Could also be coming from India. Maybe you're not Spike Trader, but actually someone named Pashta Rohip.
Joe Biden, Kamala Harris Got a Big Social Media Boost from Indian Troll Farms
Joe Biden's Twitter account got a sizable boost beginning in August from tens of thousands of fake followers purchased on the open market from troll farms in rural India, an investigation has found.
Within two weeks of Biden selecting Kamala Harris as his running mate on August 12, his Twitter following jumped by 738,595 new followers—a 9.1 percent leap. The number hit 11 million by the third week of October.
A close examination has revealed unusual patterns. A large number of Twitter accounts that followed Biden's appear to have been created exclusively for that purpose. And a large number of the users are located in small towns in rural India—in places where English-speakers are rare, and from handles run by people who don't speak English as their first language, nor appear to be genuinely invested in American politics.
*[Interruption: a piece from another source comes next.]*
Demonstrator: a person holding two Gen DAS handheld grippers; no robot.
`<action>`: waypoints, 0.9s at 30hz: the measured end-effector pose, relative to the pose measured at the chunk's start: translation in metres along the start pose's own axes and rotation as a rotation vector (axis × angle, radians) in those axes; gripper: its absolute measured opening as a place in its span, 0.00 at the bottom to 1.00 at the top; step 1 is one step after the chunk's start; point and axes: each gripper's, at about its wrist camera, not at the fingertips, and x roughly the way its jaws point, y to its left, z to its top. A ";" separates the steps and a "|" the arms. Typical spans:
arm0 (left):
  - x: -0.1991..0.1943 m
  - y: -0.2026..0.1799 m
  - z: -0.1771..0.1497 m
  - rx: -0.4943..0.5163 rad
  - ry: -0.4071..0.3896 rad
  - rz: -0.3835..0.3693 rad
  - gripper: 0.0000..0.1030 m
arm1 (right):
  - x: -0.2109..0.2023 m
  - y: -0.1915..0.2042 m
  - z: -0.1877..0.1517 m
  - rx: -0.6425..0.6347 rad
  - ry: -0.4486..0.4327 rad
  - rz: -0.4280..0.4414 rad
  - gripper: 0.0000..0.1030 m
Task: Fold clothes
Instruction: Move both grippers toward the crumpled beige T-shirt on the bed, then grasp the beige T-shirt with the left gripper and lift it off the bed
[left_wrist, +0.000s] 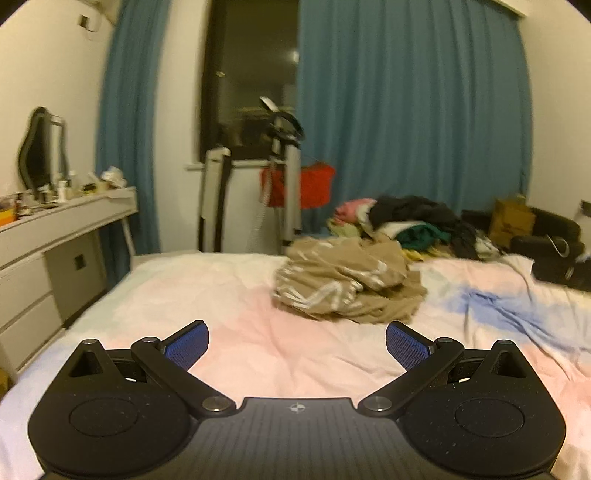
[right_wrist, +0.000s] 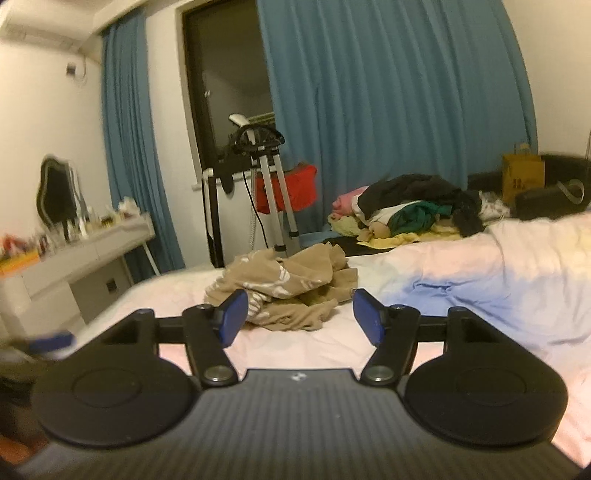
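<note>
Both grippers hovering above bed (left_wrist: 229, 295), nothing held. Left gripper (left_wrist: 297, 345) jaws spread wide, blue pads (left_wrist: 186, 345) angled outward, bare sheet between them. Right gripper (right_wrist: 299, 319) also open, gap somewhat narrower, pads (right_wrist: 232, 317) turned nearly edge-on.

Tan garment (left_wrist: 345, 282) crumpled in a heap on the sheet, ahead of both grippers, toward the bed's far edge. Apart from left gripper; in the right view seen through the jaw gap (right_wrist: 291, 288), probably close but contact not evident. White print visible on some folds. No sleeve, collar or hem identifiable, so type of garment not determinable.

Orientation: heap roughly wider than deep in both views, long axis running about left-right across the bed. No clear "pointing" end; a lower flap trails toward the near side. True long axis of the garment itself not readable while bunched.

Likely reason for posture: jaws pre-opened for an approach, both aimed at the heap, presumably to pinch two edges and spread it flat. Near part of the bed left bare, probably as folding area.

Clothes pile (left_wrist: 413, 221) further back on the right, well apart from the heap, presumably waiting. Some motion blur in both views.

Folding not yet begun, judging by the heap.
</note>
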 end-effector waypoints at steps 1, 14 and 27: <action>0.009 -0.003 0.001 0.006 0.018 -0.013 1.00 | -0.001 -0.005 0.002 0.029 -0.006 0.014 0.65; 0.200 -0.075 0.048 0.014 0.119 -0.068 1.00 | 0.026 -0.047 0.001 0.150 0.009 -0.005 1.00; 0.293 -0.076 0.053 0.143 0.038 0.042 0.16 | 0.102 -0.059 -0.030 0.117 0.094 -0.033 1.00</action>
A Zenger News investigation reveals that Biden's increasing social media footprint in India came from the country's infamous troll farms boosting his candidacy.
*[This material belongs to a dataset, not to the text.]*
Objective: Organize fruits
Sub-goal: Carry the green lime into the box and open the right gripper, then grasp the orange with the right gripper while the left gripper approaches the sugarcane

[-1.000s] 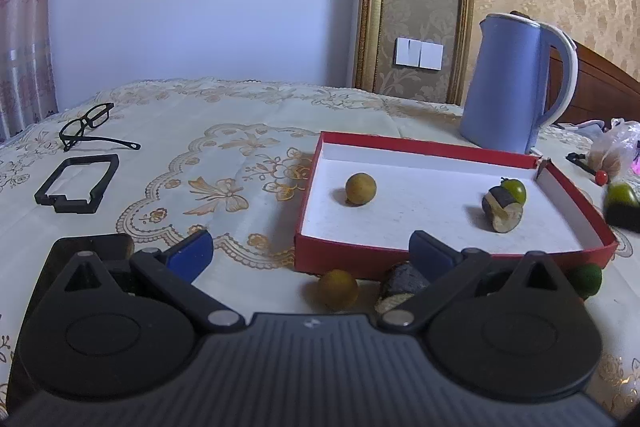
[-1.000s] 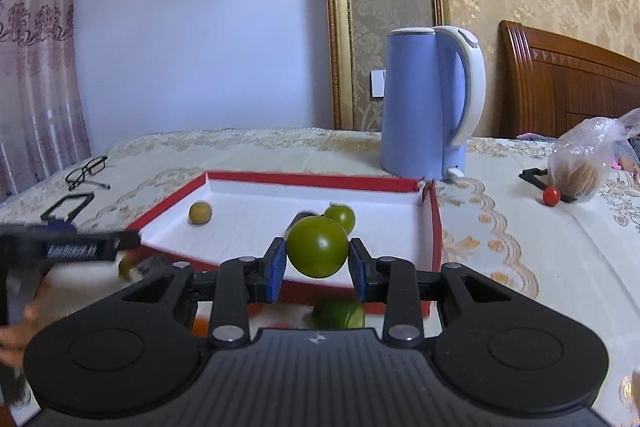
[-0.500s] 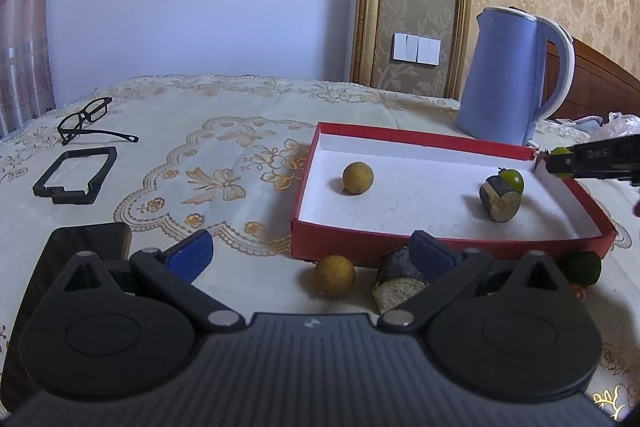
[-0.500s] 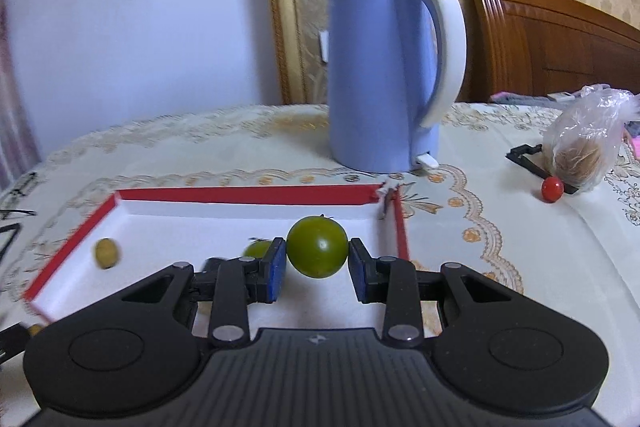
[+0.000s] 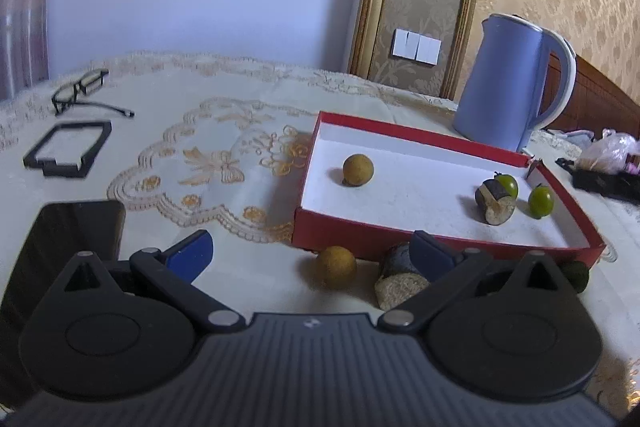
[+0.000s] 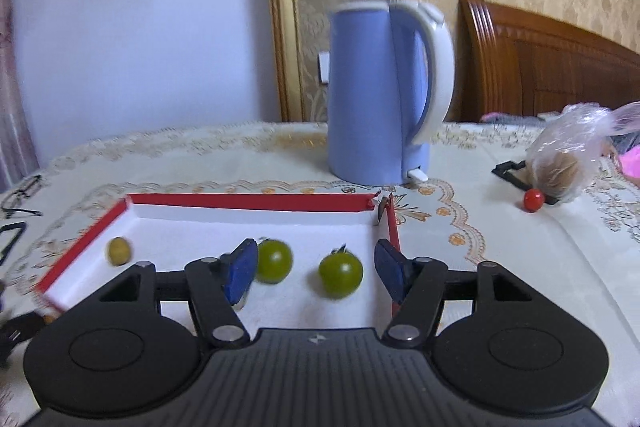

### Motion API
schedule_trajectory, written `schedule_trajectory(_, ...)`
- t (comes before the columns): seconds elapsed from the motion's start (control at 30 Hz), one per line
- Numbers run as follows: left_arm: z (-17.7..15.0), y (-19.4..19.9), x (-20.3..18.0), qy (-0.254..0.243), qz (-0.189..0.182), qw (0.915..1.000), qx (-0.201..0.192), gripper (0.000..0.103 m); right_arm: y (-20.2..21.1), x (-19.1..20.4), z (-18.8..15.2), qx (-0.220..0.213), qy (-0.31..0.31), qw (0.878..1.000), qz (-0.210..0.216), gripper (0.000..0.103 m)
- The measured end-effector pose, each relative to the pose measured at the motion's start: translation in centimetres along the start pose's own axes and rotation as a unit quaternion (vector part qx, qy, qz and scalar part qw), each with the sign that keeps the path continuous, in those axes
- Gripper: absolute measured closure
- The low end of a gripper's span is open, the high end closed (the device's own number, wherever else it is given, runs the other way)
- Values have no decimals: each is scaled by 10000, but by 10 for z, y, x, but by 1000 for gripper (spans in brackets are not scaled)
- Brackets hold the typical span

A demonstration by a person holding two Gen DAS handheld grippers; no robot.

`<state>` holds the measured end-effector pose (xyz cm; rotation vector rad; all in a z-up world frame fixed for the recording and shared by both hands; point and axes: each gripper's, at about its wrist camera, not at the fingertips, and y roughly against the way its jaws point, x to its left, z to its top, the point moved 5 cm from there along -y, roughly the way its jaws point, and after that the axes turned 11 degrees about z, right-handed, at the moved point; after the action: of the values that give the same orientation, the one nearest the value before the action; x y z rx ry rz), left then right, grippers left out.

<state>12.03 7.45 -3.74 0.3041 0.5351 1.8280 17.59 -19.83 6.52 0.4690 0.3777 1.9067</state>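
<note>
The right tool has just been opening, and the round green tomato-like fruit it pinched half a second ago now lies free between its spread jaws on the white floor of the shallow red-walled box, beside a second green fruit; best to back straight out, clear of both; the left tool, spread wide, hovers over the brown round fruit outside the box on the desk.
</note>
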Motion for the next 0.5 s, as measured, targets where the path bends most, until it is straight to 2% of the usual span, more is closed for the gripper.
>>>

Kamala Harris's ethic heritage is in part rooted in India, but her share of Indian and apparently Indian followers is far lower, about 0.12 percent.
Sock Puppet Sweatshop
Some of the operators who worked on the campaign spoke at length about how propaganda agencies in New Delhi and Mumbai activated a widely distributed troll network to amplify Biden's campaign impact on Twitter.
In discussions over the Telegram app, Harshit Patel and Yajpal Yadav discussed the part they played.
Patel runs a small cybercafé near the railway station at Umbergaon, a small town four hours north of Mumbai near the Maharashtra-Gujarat interstate border. From 8:00 am to 8:00 pm, he scans IDs of customers and allots them a PC for twenty rupees an hour. On the side, he and his Photoshop-savvy wife Sejal make photocopies, print ID cards, do small design jobs and offer lamination services.
"This was started as an internet café by my father in the late 1990s," Patel said, speaking in Gujarati-accented Hindi. "Back then, men came in mostly for chatting in IRC [Internet Relay Chat] rooms and surfing porn. It was brisk business. But then internet became so cheap and everyone got smartphones and business petered out. We had to rely on passengers asking to print railway tickets, fill up online forms, and get documents photocopied. But that didn't even cover the costs of maintaining the PCs and paying the electricity bill. Things changed in 2012–13 when [Narendra] Modi started his campaign for prime minister. And this became my main business."
What Patel means by "this" is the business of running a troll farm after his shutters go down at 8:00 p.m.—which is 10:30 a.m. in New York and 7:30 a.m. in California.
Four of his employees, young men who live in the neighborhood, take their stations at long desks that line two walls of the tiny shop, and open up task sheets assigned to them. A Google Doc tells each one of them who to follow, who to retweet, what to retweet and what comments to leave on specific posts.
Using aliases—each worker controls several hundred—they schedule tweets, check engagement stats and, at the close of their shifts, fill up a spreadsheet with their analytics from the previous day.
Naming names and providing locations. Far more than we usually see from the other side with their allegations.